*ACTIVITY:* Filter the listing below, keeping only the lines with the word "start".

┄┄┄┄┄┄

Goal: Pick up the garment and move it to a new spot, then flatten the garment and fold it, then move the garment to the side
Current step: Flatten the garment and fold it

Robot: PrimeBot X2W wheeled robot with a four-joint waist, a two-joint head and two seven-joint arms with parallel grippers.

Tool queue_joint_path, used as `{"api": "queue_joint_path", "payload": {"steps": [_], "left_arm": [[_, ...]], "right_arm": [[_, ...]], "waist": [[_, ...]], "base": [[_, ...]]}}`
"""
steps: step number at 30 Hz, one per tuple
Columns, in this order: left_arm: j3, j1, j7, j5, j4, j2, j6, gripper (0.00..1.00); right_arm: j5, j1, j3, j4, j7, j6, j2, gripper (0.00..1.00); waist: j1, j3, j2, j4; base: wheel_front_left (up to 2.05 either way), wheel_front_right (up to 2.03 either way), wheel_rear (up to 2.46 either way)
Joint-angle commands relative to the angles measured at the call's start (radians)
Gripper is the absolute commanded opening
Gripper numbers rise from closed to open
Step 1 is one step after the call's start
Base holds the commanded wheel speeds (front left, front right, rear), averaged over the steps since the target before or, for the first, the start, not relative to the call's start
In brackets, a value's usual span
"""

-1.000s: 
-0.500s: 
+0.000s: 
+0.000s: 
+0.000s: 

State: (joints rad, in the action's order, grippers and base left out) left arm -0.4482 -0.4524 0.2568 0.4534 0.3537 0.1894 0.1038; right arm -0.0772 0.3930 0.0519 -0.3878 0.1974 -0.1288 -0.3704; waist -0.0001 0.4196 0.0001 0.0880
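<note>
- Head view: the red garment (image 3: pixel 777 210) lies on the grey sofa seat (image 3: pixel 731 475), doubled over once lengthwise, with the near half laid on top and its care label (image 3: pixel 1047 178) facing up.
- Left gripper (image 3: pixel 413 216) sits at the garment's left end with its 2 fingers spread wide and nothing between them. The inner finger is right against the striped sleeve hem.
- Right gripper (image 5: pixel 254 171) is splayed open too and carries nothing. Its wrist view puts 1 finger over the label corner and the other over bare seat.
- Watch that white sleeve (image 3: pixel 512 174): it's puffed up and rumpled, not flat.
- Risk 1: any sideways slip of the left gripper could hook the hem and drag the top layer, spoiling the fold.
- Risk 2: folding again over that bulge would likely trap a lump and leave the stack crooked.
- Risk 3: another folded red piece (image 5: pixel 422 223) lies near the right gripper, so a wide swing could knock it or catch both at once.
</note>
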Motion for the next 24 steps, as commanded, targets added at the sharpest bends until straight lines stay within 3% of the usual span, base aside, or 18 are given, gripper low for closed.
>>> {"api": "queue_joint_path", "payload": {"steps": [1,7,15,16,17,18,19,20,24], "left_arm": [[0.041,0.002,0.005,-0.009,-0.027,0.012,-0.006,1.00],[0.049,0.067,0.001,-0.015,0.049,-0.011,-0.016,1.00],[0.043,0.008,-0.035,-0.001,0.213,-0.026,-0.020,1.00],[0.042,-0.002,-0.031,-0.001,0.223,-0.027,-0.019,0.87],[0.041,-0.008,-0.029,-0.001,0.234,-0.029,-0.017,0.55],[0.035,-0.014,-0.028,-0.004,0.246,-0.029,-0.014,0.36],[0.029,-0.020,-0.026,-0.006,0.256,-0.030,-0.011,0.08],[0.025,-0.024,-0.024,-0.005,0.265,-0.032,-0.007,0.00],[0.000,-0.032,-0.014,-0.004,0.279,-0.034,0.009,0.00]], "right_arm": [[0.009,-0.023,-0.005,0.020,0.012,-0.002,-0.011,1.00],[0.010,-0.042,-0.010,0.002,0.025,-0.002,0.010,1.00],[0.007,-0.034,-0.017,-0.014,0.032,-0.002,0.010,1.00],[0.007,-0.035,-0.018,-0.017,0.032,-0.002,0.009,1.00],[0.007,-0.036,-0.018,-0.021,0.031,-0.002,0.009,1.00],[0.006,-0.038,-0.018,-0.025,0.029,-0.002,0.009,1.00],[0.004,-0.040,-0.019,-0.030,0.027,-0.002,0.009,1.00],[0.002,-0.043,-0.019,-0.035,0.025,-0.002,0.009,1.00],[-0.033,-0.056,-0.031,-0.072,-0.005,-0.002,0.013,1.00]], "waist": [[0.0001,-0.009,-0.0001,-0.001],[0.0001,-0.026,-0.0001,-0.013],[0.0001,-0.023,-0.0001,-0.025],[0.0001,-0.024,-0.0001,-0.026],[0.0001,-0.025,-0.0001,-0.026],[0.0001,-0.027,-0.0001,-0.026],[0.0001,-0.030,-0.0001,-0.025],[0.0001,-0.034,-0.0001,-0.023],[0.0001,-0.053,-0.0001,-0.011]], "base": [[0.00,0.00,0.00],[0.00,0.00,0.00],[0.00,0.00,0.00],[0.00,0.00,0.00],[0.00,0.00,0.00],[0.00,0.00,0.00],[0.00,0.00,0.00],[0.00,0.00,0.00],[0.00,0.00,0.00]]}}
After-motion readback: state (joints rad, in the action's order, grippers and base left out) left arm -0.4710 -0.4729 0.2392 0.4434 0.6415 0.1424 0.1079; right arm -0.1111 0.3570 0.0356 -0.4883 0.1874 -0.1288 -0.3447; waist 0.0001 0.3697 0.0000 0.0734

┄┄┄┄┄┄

*REPLY:*
Joint-angle commands relative to the angles measured at the call's start (radians)
Step 1 is one step after the call's start
Base holds the commanded wheel speeds (front left, front right, rear), averaged over the steps since the target before or, for the first, the start, not relative to the call's start

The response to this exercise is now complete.